Song of the Banjo seems like a departure for you in several key ways.

My goal for the record was really to show the lyrical side of the five-string banjo. Because ever since I started playing banjo, I’ve kind of realized that I play an instrument that most people associate with bank robbers and high-speed car chases. They aren’t thinking about the longer history of the instrument. I’m really taken with the fact that at the end of the 1800s, the banjo was the most popular instrument in America. And it was also kind of an upscale ladies’ parlor instrument. So there was a completely different tradition that was associated with the five-string banjo 125 years ago. I really think that the banjo can have more mainstream acceptance than it does, and so what I wanted to do was take some familiar music and really kind of show the beautiful side of the instrument. The rapid-fire arpeggios that Earl Scruggs made so popular, when people play that style, it’s really hard for a casual listener to hear exactly what’s happening. It just sounds like all these notes — how do you tell what the melody is?

It’s not just the traditionalists. There are a lot of Americana bands now with banjos, but they’re going for something hard-edged. You may be close to alone in trying to do something that accentuates the pure loveliness of it.

Well, you know, there aren’t very many women who play the banjo, which is probably why I’m so fascinated by the trend of the late 1800s when it was mostly women playing it. I think that women approach things differently. I mean, I certainly think that what I want to have come out of the banjo is probably a little bit different than what the guys want to hear. I feel like out there in the world, there’s kind of this movement of beards and banjos. And there’s kind of banjos and math. I mean, Bela Fleck and the Flecktones is just great stuff, but it’s really intellectual — really mathematical. I really just wanted to try to make some beautiful music with an instrument that most people don’t associate with beautiful music.

It’s so mainstream and accessible to the common ear — would you even classify it as a bluegrass album? When you’ve got the Indigo Girls singing and Steve Gadd playing drums, it’s not exactly string-band music.
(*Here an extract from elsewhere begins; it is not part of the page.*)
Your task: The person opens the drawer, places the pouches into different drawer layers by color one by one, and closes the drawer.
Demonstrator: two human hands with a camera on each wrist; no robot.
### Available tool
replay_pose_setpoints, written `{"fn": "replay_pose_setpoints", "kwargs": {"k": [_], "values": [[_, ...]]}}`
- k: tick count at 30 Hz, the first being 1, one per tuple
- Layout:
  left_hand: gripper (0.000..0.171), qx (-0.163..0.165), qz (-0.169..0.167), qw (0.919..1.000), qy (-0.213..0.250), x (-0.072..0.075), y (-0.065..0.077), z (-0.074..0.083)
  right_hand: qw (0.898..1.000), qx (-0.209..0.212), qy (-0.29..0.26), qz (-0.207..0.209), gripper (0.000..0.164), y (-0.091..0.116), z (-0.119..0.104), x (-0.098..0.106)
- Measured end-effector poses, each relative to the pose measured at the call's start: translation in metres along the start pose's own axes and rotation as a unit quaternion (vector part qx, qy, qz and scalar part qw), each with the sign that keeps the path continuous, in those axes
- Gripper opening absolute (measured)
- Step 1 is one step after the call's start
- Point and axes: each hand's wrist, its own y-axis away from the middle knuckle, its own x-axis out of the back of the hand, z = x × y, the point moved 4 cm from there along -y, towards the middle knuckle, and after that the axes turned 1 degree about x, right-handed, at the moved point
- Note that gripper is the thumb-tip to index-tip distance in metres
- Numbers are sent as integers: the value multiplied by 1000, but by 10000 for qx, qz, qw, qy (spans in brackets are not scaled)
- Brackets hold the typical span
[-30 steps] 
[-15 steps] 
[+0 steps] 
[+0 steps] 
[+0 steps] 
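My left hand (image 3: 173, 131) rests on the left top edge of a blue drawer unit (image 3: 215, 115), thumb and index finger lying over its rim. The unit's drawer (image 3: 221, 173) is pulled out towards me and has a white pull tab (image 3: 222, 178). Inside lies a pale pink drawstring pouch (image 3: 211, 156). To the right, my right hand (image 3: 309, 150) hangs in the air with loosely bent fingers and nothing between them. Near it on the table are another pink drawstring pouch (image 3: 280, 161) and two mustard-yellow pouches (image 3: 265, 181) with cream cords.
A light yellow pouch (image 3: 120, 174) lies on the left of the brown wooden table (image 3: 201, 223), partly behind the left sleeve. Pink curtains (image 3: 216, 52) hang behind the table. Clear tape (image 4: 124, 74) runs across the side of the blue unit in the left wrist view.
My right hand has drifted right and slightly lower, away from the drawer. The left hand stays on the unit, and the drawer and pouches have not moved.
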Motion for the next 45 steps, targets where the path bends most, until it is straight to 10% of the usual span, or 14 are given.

No, Bill Monroe would have said, “That ain’t no part of nothin’” [his famous quote registering distaste for “newgrass” variations]. I mean, even though the envelope is getting pushed ever outward in bluegrass music, which I think is a really good thing, as soon as you add drums, it’s pretty much not bluegrass anymore. Drums and piano — pretty much forget it. To me it’s just contemporary instrumental music. That’s one of the points I wanted to make about the banjo, is that it doesn’t have to be limited to bluegrass, not even the five-string banjo.

It seems like the perception has changed a lot over the last 15-20 years. Banjos are such a common sight that you don’t hear the old joke anymore.

It’s great to see banjo being incorporated in pop music and modern country music and all that kind of thing. I definitely see that trend. But when you go out there and carry a banjo around on your shoulder as much as I do, you realize how pervasive the whole hillbilly connotation is with the instrument, still. And even though those things are happening and the instrument is popping up in symphony halls and all that kind of great stuff, most people still think of Hee-Haw and Deliverance. It’s just going to take time for that to fade. I just think that the fact that bluegrass music came up and had those placements in Beverly Hillbillies and Bonnie and Clyde, that made a huge impact on people’s minds, and I think it still shapes the way most people of a certain age think about the instrument. It’s really interesting. What would bluegrass music have been like if it’d been created 40 years earlier? Sometimes I think about some alien civilization and their first encounter of earth culture being a Hee-Haw rerun, and then all us banjo players will be set back another millennium or something.